Lueken U, Seidl U, Schwarz M, Völker L, Naumann D, Mattes K, Schröder J, Schweiger E
Zentrum für Neuropsychologische Forschung, Universität Trier, Germany.
Fortschr Neurol Psychiatr. 2006 Dec;74(12):714-22. doi: 10.1055/s-2006-932164.

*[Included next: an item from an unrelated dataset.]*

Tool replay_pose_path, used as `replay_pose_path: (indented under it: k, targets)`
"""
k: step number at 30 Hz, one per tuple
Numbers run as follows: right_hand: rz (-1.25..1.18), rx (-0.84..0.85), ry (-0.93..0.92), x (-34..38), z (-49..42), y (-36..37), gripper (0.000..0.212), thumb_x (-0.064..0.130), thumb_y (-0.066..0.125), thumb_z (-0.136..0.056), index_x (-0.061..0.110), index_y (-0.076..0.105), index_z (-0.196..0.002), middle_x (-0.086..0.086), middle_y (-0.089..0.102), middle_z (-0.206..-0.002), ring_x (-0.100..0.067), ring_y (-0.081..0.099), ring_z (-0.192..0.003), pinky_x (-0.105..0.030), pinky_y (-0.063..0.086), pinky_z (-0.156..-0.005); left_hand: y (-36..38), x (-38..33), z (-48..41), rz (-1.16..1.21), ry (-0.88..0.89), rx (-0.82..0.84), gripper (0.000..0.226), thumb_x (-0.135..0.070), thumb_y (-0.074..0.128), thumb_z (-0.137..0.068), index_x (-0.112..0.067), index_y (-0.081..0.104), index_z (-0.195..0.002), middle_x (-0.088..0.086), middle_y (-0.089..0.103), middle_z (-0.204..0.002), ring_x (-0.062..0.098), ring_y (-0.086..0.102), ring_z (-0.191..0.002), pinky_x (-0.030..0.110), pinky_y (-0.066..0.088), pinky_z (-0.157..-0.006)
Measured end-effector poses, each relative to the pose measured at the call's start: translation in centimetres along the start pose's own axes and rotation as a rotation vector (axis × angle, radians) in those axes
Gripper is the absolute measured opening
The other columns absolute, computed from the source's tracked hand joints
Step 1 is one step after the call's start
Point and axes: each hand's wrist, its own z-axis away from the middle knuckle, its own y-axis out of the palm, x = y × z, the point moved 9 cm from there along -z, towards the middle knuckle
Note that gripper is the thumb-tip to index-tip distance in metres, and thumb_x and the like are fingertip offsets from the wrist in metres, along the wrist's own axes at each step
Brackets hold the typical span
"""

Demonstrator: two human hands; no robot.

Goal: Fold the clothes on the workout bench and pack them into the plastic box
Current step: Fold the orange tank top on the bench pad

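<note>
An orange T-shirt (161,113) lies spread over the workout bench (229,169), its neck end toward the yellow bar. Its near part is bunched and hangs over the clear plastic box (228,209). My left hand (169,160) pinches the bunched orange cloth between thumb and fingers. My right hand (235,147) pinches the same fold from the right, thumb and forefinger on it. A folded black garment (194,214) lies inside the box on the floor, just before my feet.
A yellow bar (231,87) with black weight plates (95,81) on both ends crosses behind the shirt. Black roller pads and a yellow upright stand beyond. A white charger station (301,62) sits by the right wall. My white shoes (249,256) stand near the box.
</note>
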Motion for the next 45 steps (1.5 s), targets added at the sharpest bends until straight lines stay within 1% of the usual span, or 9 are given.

Apathy is a common feature of a variety of different psychiatric, neurological, and medical disorders. It can be defined as lack of motivation affecting cognitive, emotional, and overt behavioural aspects. Despite being associated with other clinical disorders, apathy can also occur as an independent syndrome (e. g., after brain injuries), now depicting a primary loss of motivation. However, apathy is predominantly assessed within the scope of superordinate psychiatric disorders. As a syndrome-independent scale, the Apathy Evaluation Scale (AES) claims to assess levels of apathy in different disorders. The aim of the present study is to provide German speaking researchers with an authorized German translation of the AES (AES (D)). The scale was evaluated in a sample of 217 subjects, consisting of patients suffering from dementia (n=120), remission-phase schizophrenia (n=20), Parkinson's disease (n=12), stroke (n=28), as well as elderly healthy controls (n=37). Preliminary results concerning the factorial structure, item characteristics, reliability, and construct validity demonstrate favourable statistical properties and suggest that the AESD is comparable to its original. The scale seems well-suited to detect apathy in different clinical groups. Differences between informant sources (clinician interview, self-, and informant ratings) seem to be related to the severity of symptoms or expert practice.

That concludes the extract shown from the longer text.